Criminals are well aware of the heavily burdened legal system, the bureaucratic resistance to constitutional reform, the political/economic culture, the rampant corruption in the protective services, flagrant nepotism and low detection and conviction rates. Given these deficiencies, it raises the question of would it not make sense for a young, marginalised, pliable youth to engage in crime? After all, if the protective forces were to apprehend him/her, the snail’s pace at which the judicial system moves may well render their case null and void -depending on the statute of limitation, because of the sheer length of time it took the case to reach the courts. By that time, such a criminal could probably sue the state with a good enough attorney and recoup the costs incurred while s/he was incarcerated.

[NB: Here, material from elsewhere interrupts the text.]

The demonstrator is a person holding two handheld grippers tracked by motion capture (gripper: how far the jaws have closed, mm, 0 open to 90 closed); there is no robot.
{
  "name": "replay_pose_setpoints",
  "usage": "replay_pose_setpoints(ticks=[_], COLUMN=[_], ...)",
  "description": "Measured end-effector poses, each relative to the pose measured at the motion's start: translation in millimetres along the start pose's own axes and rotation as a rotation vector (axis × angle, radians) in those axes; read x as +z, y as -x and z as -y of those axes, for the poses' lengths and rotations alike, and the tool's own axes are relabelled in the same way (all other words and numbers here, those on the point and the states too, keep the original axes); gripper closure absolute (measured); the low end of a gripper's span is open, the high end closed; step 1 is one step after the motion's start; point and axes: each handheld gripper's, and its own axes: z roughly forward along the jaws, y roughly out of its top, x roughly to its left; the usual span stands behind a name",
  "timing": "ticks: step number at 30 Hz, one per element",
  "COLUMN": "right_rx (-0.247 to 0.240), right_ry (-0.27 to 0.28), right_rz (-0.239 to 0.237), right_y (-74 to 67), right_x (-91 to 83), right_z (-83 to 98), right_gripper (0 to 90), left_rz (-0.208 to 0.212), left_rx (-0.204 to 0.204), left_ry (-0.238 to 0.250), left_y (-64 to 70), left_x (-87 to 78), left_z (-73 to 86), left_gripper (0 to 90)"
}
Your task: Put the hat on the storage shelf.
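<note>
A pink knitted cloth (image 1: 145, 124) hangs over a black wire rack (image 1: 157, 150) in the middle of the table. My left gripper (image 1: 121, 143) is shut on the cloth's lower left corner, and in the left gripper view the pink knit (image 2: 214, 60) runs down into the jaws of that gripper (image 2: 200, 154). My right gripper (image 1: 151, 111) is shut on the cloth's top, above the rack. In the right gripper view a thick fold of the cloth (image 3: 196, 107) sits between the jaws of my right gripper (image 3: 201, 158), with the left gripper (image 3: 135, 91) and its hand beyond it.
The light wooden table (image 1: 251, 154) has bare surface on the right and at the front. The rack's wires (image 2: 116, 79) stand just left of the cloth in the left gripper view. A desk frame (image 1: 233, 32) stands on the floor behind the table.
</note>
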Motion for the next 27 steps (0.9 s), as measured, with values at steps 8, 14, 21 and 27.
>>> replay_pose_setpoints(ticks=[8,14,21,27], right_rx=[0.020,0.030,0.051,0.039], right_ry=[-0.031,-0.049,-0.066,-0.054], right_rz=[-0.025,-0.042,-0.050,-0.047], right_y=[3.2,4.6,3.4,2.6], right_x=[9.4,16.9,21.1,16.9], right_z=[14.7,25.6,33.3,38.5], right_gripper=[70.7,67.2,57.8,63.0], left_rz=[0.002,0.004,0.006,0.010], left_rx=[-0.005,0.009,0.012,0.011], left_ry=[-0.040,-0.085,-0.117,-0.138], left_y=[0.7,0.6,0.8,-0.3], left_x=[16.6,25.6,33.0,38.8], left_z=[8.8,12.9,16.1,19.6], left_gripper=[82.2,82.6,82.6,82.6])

At present, the costs attached to crime appear to be minimal and barely a deterrent to the average criminal far less for white collared criminals. The benefits however are screaming “welcome home.” If one were to look at high-end, organised crime it would appear that such individuals are untouchable. This echelon of the criminal underworld is well connected to both local and international groups. It is a well-known fact that Trinidad and Tobago is a critical transshipment point for every conceivable narcotic and illegal activity that comes to mind. Therefore it’s only natural for these activities to be aided through organised crime which would undoubtedly involve the armed forces, financial institutions, legal personnel, politicians, port authorities, community leaders, and many others.
So given our current state, how do we address this concern? In order to have a reversal of the criminal activities in Trinidad and Tobago, there needs to be a holistic, clinical, researched and drastic overhaul. Crime as we said initially is partly social, economic and transnational, hence it’s necessary to a multidisciplinary approach to solving it. We need to make sure that the basic units of our society are trained and educated away from a life of crime. Research needs to be done on the types of crimes being committed, the detection and conviction rates, and the length of time to close cases and the sort.

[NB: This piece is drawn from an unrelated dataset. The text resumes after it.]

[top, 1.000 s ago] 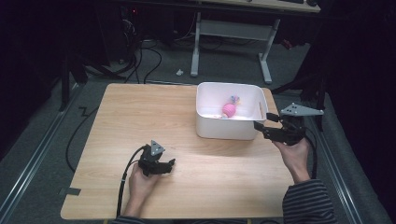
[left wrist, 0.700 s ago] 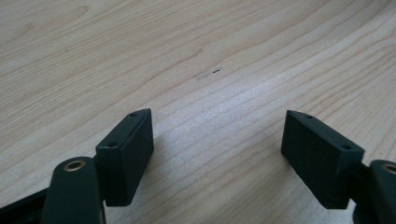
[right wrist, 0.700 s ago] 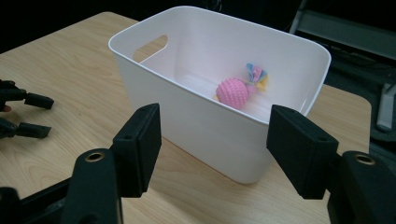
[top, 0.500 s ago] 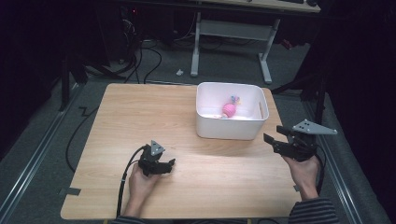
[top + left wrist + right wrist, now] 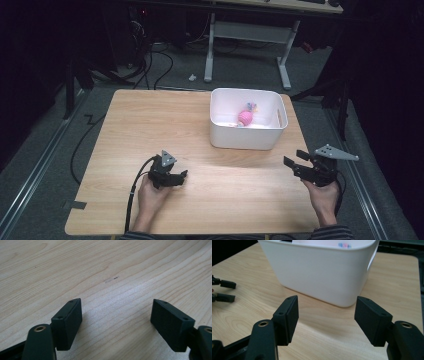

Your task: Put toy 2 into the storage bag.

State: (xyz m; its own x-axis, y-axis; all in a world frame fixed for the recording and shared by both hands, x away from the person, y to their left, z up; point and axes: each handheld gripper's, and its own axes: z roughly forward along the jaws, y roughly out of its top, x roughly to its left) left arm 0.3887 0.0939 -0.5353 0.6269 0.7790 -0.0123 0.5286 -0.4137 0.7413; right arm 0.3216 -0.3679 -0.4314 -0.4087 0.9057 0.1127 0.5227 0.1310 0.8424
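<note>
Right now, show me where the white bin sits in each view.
High view: bin right of centre, on the far half of the table.
Right gripper view: bin top centre, just beyond the open jaws.
Left gripper view: table wood between the jaws.
Shared landmark: the wooden table.

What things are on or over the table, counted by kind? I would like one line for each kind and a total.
Grippers: 2 (left gripper, right gripper)
Bin: 1
Pink toy in the bin: 1
Total: 4
</note>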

The legal system needs to be revamped to increase conviction rates and therefore act as a deterrent to criminals. Constitutional reform needs to take place. Some of our laws are dated and not au courant with the current velocity and magnitude of crimes. Since these issues of crime are common through the Caribbean region, the Caribbean Community (CARICOM) needs to adopt a regional course of action to stave off the influx of illegal activity into the region collectively. If some of these were to be implemented it could very well make criminals stop and think twice before they commit a crime.
T'Vaughn Lewis is an Economics Graduate of the University of the West Indies.